Kwashiorkor is a protein malnutrition with the pot-belly, swollen legs, red hair and pale skin of numerous “poster children” for famine of the last 50 years.
These have to be treated with caution as rapid re-feeding is associated with sudden death as malnourished hearts try to accommodate the changes. These children in particular need a “complete” protein. No vegetarian protein source is “complete” for human infants. Each by itself would gradually produce protein deficiency.
The answer is remarkable. The Nutrition station makes its own variety of “koko” (porridge) from millet (very much tastier than maize) and soy beans. The right proportions are coarsely ground in a wooden mortar, retaining the husk of the millet, (which is usually removed my soaking otherwise). The coarse grounds are lightly roasted and and then finely ground to a flour. I exaggerate in no way by saying this stuff is good! It produces a porridge with complementary proteins from the two sources, very much closer to an “complete” protein.
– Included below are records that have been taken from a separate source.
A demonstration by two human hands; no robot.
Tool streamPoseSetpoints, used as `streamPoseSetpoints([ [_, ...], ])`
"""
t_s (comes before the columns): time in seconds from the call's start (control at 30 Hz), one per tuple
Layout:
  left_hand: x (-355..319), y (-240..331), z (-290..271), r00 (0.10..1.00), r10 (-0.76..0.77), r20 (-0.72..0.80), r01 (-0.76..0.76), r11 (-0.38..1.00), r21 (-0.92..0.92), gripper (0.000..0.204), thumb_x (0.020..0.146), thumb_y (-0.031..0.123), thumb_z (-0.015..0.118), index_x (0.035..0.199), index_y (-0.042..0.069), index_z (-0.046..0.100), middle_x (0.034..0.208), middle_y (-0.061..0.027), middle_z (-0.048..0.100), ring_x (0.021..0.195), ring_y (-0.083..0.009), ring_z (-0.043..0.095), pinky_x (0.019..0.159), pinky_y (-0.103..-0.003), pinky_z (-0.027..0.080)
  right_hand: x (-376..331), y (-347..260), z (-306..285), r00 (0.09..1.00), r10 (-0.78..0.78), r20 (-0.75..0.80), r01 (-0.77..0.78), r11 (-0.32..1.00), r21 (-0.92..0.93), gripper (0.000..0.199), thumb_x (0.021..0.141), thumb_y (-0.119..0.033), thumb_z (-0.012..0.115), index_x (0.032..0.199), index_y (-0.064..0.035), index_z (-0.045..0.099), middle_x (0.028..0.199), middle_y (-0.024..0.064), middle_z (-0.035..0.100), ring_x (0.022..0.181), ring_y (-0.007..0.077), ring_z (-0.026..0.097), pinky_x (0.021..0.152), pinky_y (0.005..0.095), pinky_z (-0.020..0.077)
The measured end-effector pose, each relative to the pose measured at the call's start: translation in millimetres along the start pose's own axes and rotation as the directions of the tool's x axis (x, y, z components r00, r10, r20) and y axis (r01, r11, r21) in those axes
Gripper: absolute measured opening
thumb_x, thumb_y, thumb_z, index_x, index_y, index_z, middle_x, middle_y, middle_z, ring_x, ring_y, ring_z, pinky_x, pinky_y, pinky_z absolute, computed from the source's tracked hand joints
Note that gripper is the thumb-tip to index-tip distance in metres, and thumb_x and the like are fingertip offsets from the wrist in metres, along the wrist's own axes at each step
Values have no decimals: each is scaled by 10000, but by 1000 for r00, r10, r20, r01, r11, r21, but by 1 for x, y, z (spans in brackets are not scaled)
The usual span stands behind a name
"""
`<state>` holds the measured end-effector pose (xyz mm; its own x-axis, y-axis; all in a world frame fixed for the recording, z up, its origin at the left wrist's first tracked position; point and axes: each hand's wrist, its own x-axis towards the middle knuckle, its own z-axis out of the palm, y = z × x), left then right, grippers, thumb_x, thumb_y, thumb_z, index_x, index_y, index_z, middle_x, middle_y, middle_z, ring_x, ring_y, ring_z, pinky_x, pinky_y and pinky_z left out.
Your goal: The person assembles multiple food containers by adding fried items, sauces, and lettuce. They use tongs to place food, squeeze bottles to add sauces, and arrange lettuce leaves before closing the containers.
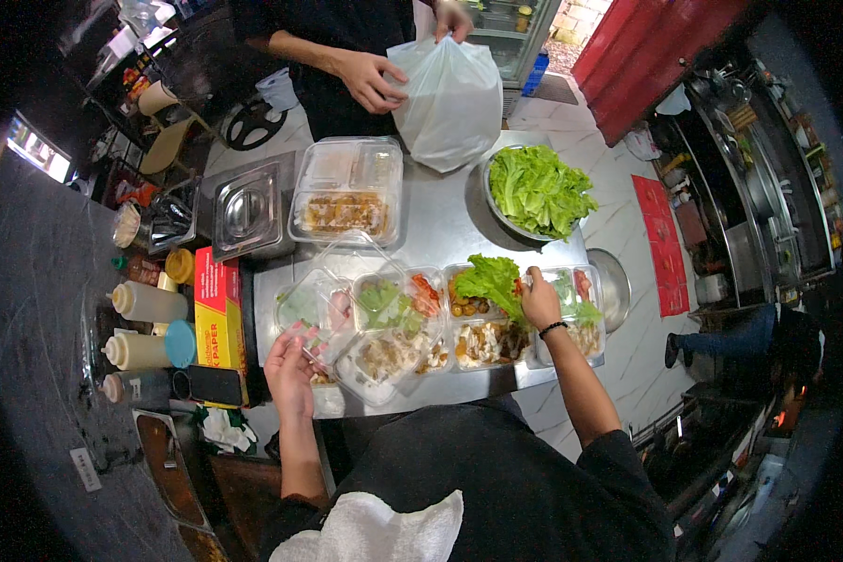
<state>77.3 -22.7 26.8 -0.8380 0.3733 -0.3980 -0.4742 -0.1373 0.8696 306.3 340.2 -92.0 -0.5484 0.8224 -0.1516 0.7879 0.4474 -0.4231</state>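
Note:
Several clear plastic food containers stand in a row on the steel table (440, 211), with browned food under white sauce in the nearer parts. My left hand (292, 370) pinches the edge of a clear plastic lid (351, 348), tilted over the left containers. Green leaves and reddish shreds show in the container beneath the lid (384, 304). Between the fingers of my right hand (538, 302) is a lettuce leaf (490, 284), held over the far side of a middle container (485, 345). A further container (585, 339) lies by my right wrist.
Across the table, a person's hands (370, 80) hold a white plastic bag (448, 108). A metal bowl (515, 230) heaped with lettuce (539, 187) and closed containers (347, 187) stand farther back. Squeeze bottles (140, 304), a yellow-red box (217, 309) and a phone (215, 385) line the left.

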Motion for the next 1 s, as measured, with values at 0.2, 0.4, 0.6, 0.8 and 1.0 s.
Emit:
streamPoseSetpoints([
  [0.2, 6, 4, 10, 999, -4, 45, 4, 1000, -14, 346, 915, 171, 556, 1232, 40, 512, 1104, -111, 633, 847, -178, 637, 650, -264, 509, -10, 0, -13, 998, -1, 62, 1, 1000, -9, 411, 878, -173, 520, 1260, -167, 371, 727, 278, 606, 738, 474, 586, 650, 564, 427],
  [0.4, 9, 0, 15, 996, 38, 76, -33, 997, -64, 286, 932, 139, 529, 1192, 22, 538, 1031, -113, 651, 839, -192, 655, 633, -271, 522, -18, 0, -14, 990, 34, 140, -52, 990, 130, 522, 861, -101, 478, 1336, -114, 263, 804, 311, 605, 770, 488, 586, 690, 562, 442],
  [0.6, 4, -3, 20, 998, 16, 69, -14, 999, -33, 328, 922, 146, 540, 1206, -14, 502, 1038, -137, 634, 853, -234, 649, 650, -318, 526, -32, 19, 10, 997, 60, -51, -36, 922, 385, 480, 870, -116, 487, 1327, 3, 403, 1024, 250, 616, 870, 351, 624, 826, 431, 464],
  [0.8, -5, -2, 21, 995, 93, 44, -90, 994, -67, 321, 921, 167, 548, 1206, 20, 518, 1041, -119, 645, 807, -175, 643, 627, -280, 517, -33, 15, 12, 981, 136, -139, -61, 892, 447, 397, 809, 58, 512, 1198, -4, 559, 1123, 196, 622, 1032, 284, 591, 906, 342, 447],
  [1.0, -21, 2, 35, 995, 93, -36, -95, 994, -60, 329, 929, 163, 538, 1226, 23, 512, 1080, -134, 625, 843, -194, 643, 641, -275, 530, -28, 42, -6, 968, 211, -138, -121, 868, 482, 443, 727, 65, 506, 1154, -23, 581, 739, 22, 564, 709, 137, 548, 658, 273, 440],
])
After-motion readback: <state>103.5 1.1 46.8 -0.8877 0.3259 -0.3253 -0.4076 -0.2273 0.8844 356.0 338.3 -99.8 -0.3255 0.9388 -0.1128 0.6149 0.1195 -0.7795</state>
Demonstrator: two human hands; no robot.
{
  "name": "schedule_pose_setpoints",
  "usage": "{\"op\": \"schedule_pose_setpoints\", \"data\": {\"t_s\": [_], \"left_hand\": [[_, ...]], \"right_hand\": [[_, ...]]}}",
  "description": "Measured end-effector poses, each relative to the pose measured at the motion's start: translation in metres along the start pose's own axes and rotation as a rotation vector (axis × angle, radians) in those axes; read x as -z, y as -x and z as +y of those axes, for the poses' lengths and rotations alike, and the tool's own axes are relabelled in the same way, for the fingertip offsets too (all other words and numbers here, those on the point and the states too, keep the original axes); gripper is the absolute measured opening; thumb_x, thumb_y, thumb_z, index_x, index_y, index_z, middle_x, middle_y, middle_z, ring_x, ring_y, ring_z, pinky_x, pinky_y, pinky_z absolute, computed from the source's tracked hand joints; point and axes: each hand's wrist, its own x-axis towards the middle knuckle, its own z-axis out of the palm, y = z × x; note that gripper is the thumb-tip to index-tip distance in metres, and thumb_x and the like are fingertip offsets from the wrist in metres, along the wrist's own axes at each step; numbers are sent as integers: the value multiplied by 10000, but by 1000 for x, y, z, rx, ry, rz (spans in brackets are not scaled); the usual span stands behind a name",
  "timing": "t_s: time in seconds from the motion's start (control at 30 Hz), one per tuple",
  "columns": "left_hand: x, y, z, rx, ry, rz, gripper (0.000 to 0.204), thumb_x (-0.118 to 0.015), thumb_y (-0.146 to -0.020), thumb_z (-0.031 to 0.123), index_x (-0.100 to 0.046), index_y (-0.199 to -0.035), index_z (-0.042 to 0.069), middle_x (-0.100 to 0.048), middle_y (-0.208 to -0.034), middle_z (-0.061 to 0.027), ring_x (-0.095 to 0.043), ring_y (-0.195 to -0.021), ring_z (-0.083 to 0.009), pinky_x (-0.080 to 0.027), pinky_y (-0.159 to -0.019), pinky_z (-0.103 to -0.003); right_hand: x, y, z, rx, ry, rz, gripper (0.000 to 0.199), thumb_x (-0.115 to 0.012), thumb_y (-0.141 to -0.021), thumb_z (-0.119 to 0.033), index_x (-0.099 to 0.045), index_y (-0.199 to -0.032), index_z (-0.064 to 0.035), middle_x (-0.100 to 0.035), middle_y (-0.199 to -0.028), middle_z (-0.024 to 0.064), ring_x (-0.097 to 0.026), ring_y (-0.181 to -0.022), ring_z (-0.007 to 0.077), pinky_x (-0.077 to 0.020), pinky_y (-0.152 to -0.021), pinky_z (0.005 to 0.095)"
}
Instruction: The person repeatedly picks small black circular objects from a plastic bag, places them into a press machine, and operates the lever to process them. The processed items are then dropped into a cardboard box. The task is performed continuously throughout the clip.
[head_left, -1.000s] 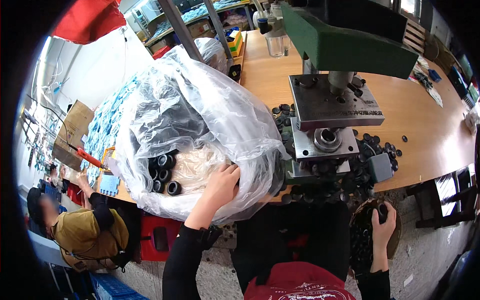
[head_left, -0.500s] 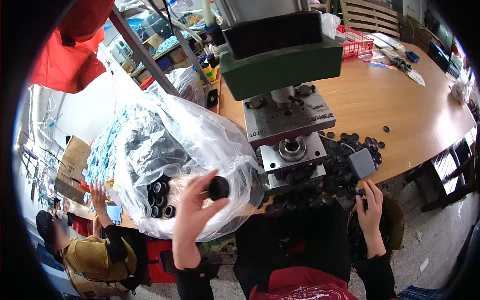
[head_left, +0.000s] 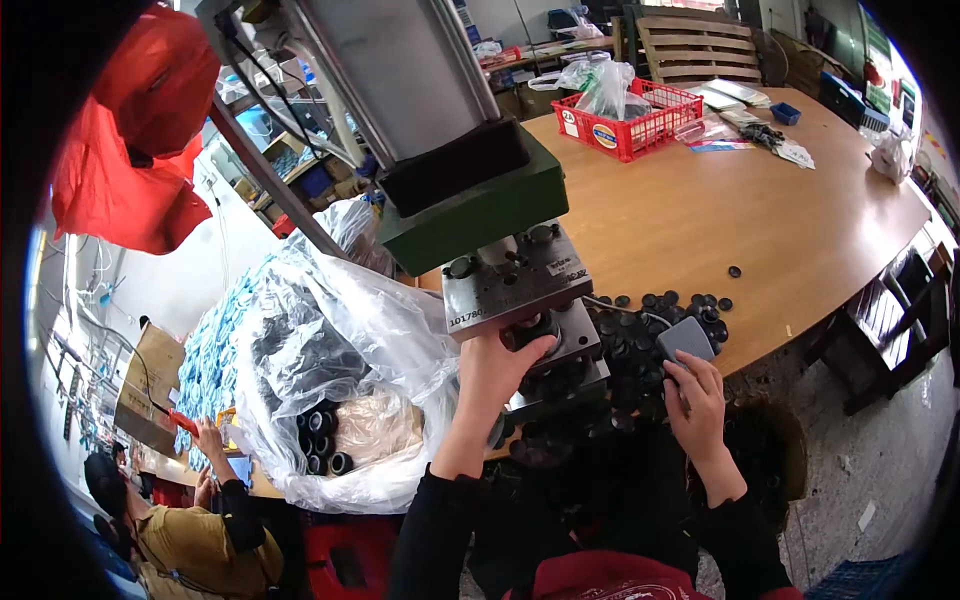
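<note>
My left hand [head_left: 497,372] reaches between the upper and lower plates of a metal press die [head_left: 515,283]. Its thumb and fingers close on a black round cup-shaped part [head_left: 543,332] at the lower die; the fingers are partly hidden under the upper plate. My right hand [head_left: 697,405] is beside a grey box [head_left: 686,342] with a cable, its fingertips at the box's near edge. Those fingers are slightly bent and apart, with nothing seen in them. Many small black discs [head_left: 630,345] lie heaped around the die and the grey box.
Left of the die, a clear plastic bag [head_left: 350,290] holds more black cup-shaped parts [head_left: 320,440]. The green press head [head_left: 480,205] hangs above the die. A red crate [head_left: 630,125] stands farther back on the wooden table [head_left: 790,220]. At the left, a co-worker [head_left: 200,535] handles something.
My left hand has carried the black cup-shaped part from above the bag rightward into the die. My right hand has moved to the grey box's near edge. The view has shifted.
</note>
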Motion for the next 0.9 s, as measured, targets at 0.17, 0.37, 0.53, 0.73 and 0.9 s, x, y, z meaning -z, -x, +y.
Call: {"op": "schedule_pose_setpoints", "data": {"t_s": [0.17, 0.37, 0.53, 0.73, 0.9], "left_hand": [[-16, 13, -10, -31, -14, 117, 483, -787, -759, 258, -591, -1142, 40, -640, -1066, -167, -567, -1053, -371, -444, -910, -439], [1, 62, -6, -200, 20, 405, 436, -772, -796, 212, -572, -1143, 39, -618, -1092, -161, -571, -1035, -368, -453, -896, -433], [145, 111, -122, 403, -560, 398, 337, -754, -789, 278, -640, -1022, 64, -614, -1003, -155, -594, -949, -334, -463, -817, -437], [234, 120, -260, 538, -1099, 338, 473, -713, -802, 363, -567, -1190, 136, -592, -1063, -131, -598, -999, -331, -503, -813, -459], [237, 109, -291, 483, -1158, 382, 476, -727, -761, 145, -496, -1176, 115, -536, -1055, -135, -603, -937, -356, -564, -692, -430]], "right_hand": [[-20, -27, 30, -12, 374, -113, 382, -532, -971, -300, -583, -1277, -76, -561, -1332, 126, -511, -1236, 291, -332, -1050, 436], [-29, -28, 38, -164, 512, -451, 514, -369, -1027, -441, -529, -1369, -93, -497, -1432, 102, -451, -1325, 259, -244, -1119, 430], [-21, -28, 52, -218, 366, -494, 538, -359, -1029, -456, -486, -1408, -96, -440, -1477, 113, -398, -1367, 268, -212, -1140, 440], [-38, -14, 28, -129, 243, -330, 487, -385, -1038, -381, -467, -1415, -84, -458, -1456, 129, -410, -1350, 299, -262, -1119, 437], [-32, -25, -31, 96, 79, -103, 337, -559, -972, -178, -595, -1269, -23, -579, -1324, 131, -536, -1168, 303, -372, -1019, 399]]}}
I go over all the weight curves and treat all the acute malarias, pneumonias, typhoids and such of the “well” kids; admit the 4 or 5 who need to be hospitalized for the same problems and admit the 3 or 4 who have finally “failed” in a bid to gain weight. These may die in hospital from their malnutrition. They of course, die of some disease like malaria or meningitis but the bottom line is that they arrived at death’s door merely from starvation, the “intercurrent” disease merely ushers them through.
I frequently hear travelers who come home complaining that the unsophistocated natives of the “third” world imagine that all Americans are rich. Considering never fearing starvation as a measure of immense wealth, I wonder who the naïve one is.